WHAT YOU HAVE TO DO ▸
Wherever "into" shows up in the records below, copy the whole line.

DATA TO PROCESS ▸
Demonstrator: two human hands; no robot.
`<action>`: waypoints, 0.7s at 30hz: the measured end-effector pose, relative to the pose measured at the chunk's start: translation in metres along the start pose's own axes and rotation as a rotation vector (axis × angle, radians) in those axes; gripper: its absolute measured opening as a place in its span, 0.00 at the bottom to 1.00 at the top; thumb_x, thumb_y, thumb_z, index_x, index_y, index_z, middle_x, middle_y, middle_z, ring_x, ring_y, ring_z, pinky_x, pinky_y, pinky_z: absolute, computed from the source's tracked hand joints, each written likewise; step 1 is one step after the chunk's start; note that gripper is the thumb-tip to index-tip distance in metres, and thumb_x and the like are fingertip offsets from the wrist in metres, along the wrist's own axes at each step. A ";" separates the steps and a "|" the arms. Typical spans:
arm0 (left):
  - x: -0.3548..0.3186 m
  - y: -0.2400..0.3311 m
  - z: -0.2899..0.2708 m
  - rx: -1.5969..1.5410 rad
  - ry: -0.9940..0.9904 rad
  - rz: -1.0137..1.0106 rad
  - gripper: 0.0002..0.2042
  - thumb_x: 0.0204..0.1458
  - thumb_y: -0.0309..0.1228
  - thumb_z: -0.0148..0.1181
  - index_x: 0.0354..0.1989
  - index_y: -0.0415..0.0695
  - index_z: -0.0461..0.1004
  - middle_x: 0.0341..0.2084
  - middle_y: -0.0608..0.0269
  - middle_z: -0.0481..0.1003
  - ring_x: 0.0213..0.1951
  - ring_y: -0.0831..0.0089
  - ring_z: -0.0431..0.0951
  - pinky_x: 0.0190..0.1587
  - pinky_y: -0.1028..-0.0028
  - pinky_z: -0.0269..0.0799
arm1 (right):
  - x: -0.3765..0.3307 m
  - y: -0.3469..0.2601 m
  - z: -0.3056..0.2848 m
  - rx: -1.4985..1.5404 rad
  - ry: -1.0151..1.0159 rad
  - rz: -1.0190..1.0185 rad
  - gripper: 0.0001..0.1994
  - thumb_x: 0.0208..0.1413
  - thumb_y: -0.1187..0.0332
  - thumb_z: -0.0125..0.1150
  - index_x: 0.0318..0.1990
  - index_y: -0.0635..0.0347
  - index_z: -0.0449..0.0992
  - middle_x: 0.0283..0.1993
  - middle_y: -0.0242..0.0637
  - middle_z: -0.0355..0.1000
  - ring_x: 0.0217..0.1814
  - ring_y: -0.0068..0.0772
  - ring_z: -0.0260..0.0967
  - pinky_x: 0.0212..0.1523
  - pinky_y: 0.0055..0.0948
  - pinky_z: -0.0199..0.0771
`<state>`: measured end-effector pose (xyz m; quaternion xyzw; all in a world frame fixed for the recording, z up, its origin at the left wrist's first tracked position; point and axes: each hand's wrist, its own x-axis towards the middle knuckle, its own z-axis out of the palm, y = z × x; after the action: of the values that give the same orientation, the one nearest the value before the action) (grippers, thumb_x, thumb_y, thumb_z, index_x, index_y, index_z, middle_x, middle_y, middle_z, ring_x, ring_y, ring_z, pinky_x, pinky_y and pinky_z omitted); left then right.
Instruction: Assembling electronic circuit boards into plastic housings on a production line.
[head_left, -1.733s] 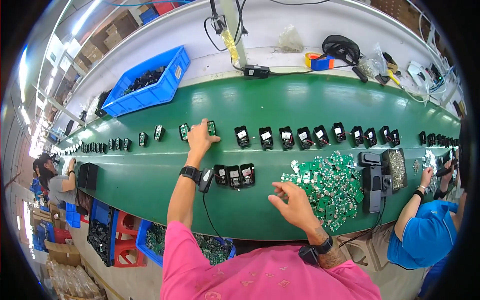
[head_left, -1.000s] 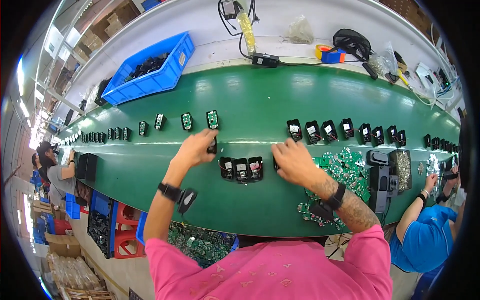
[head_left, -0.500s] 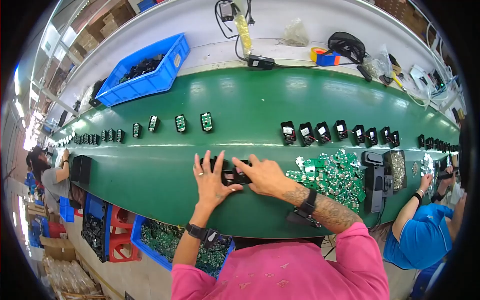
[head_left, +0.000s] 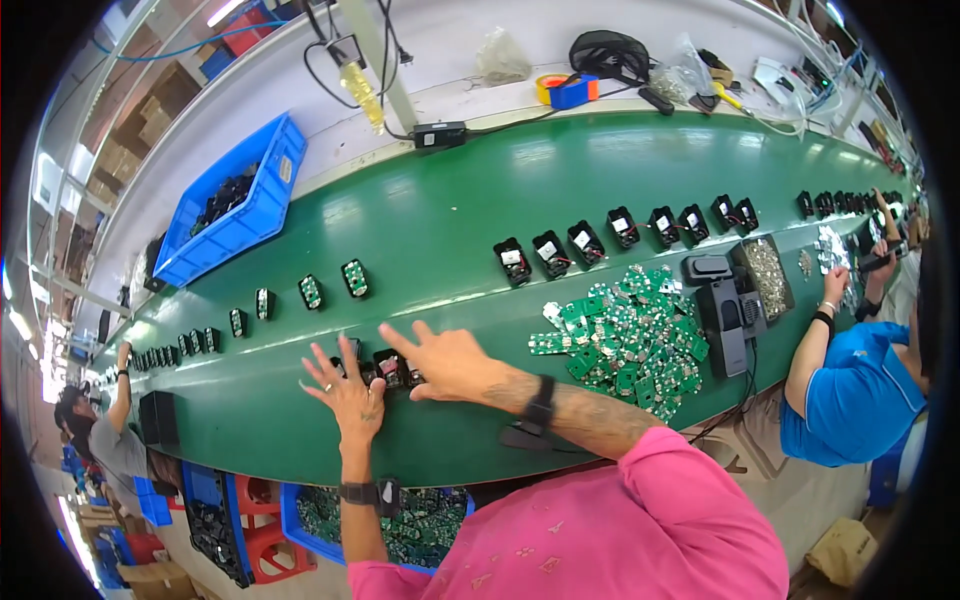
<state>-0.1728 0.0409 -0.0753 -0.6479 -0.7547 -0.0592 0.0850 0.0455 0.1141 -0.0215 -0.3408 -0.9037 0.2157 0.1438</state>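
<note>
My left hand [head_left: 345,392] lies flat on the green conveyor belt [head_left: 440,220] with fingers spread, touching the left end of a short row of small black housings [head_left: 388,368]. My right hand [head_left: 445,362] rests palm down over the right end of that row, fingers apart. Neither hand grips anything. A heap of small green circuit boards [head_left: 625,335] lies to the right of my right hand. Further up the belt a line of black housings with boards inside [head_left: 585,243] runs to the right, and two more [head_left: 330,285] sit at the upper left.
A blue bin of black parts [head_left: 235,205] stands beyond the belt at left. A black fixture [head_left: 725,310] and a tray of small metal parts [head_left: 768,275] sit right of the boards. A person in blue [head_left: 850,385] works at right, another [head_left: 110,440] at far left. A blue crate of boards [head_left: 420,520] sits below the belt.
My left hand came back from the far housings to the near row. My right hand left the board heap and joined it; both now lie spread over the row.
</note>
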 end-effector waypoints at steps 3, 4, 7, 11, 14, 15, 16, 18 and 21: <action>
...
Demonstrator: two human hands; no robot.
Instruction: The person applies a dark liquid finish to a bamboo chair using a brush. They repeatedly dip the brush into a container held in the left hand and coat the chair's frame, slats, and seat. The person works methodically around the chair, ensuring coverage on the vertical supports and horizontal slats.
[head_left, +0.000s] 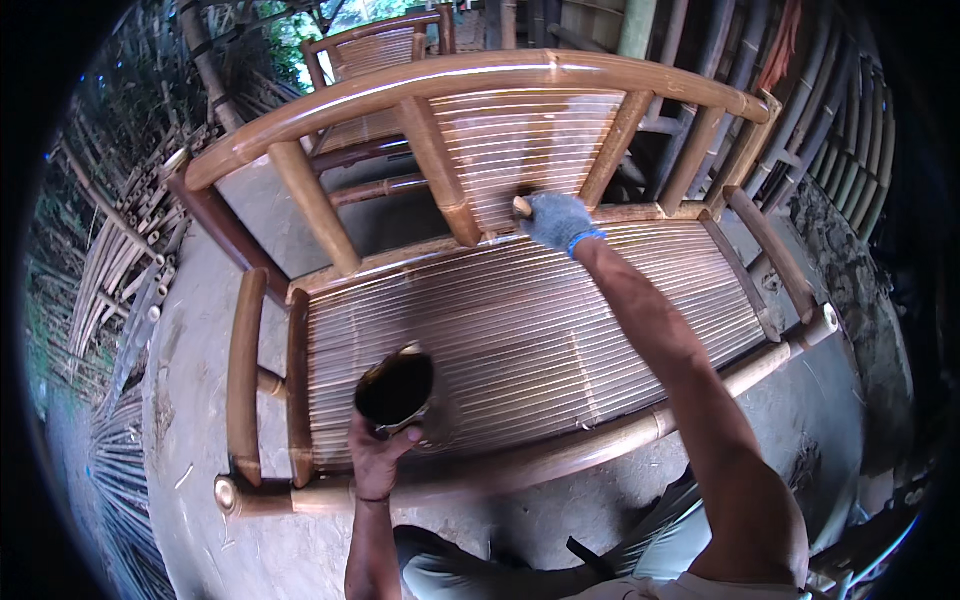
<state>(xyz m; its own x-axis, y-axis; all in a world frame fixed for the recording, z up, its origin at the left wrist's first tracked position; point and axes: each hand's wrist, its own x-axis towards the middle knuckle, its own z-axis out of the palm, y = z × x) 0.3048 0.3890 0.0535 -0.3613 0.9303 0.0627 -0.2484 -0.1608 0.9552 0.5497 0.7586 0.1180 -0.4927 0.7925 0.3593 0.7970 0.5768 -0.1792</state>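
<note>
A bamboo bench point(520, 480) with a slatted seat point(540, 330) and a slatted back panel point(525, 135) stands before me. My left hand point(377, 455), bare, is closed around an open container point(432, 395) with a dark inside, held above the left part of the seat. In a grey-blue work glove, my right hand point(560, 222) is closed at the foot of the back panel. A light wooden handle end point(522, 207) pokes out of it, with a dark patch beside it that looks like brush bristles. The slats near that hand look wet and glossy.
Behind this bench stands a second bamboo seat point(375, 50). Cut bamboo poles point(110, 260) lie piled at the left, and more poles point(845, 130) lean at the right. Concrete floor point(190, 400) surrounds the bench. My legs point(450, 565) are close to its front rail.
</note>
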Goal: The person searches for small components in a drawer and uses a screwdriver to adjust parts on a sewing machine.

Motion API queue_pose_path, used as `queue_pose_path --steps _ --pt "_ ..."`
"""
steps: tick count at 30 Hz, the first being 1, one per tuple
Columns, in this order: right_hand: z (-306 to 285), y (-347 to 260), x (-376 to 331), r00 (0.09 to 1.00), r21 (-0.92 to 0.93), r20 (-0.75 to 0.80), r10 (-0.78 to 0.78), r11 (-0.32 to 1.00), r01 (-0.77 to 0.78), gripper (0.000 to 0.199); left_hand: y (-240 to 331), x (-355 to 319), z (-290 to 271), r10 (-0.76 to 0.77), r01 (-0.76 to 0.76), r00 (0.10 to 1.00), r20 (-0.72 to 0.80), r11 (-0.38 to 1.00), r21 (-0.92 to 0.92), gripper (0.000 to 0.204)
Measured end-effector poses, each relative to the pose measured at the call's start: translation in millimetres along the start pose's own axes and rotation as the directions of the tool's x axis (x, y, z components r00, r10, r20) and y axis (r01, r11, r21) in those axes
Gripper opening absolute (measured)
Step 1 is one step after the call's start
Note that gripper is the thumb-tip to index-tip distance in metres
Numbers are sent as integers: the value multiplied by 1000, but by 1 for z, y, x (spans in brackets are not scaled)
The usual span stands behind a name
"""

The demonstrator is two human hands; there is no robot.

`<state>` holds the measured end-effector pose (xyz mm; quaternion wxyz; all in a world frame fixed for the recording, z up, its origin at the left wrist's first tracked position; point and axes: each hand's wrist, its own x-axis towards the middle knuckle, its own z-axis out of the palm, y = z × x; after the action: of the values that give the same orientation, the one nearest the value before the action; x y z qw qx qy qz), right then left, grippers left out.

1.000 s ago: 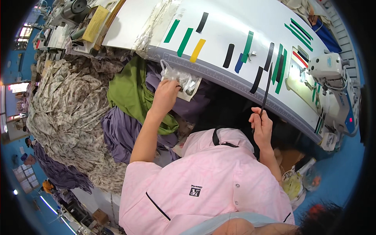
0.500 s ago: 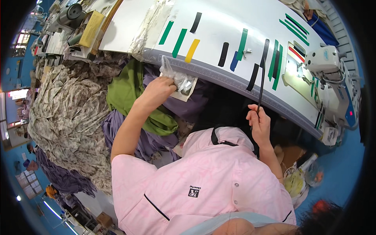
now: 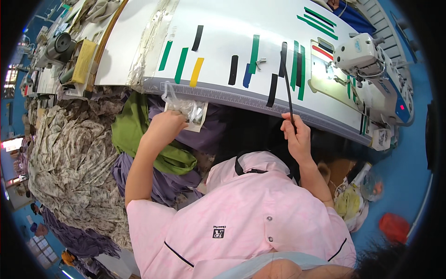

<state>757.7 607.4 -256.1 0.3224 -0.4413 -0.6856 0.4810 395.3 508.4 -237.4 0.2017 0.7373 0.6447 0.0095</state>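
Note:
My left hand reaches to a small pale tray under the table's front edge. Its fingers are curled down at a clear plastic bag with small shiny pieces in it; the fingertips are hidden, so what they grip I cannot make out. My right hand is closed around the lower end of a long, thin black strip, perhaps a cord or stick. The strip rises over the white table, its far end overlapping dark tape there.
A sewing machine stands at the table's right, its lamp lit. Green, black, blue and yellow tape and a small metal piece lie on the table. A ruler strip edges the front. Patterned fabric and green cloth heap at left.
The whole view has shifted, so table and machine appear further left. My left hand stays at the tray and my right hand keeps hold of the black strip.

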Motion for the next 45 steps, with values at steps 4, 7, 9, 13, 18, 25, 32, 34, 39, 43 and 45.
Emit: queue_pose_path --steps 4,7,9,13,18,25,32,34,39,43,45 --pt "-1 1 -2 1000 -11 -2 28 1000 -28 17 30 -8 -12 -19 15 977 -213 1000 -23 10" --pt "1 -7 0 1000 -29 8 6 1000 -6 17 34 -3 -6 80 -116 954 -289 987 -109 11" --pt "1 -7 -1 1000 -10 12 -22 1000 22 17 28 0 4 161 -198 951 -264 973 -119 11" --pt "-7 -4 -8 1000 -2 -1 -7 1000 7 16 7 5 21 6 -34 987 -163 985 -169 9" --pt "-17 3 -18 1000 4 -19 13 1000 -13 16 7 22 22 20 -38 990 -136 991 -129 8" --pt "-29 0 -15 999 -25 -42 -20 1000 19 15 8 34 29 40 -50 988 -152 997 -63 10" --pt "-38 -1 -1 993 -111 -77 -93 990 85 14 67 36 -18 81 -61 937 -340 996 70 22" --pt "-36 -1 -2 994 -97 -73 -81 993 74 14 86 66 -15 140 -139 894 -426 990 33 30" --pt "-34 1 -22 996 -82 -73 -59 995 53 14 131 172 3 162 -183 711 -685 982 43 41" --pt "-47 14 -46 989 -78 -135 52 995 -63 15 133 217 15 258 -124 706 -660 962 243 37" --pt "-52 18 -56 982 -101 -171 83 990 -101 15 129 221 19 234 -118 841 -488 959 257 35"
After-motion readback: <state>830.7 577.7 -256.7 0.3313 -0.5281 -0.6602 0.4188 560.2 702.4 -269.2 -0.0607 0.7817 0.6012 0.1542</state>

OUTPUT OF THE TASK ▸
Instruction: Assembling electronic circuit boards into plastic housings on a production line.
Instruction: The person applies a dark liquid finish to a bamboo chair using a brush. They repeatedly dip the brush into a container held in the left hand and coat the chair's frame, slats, and seat. The person works methodically around the chair, ensuring coverage on the vertical supports and horizontal slats.

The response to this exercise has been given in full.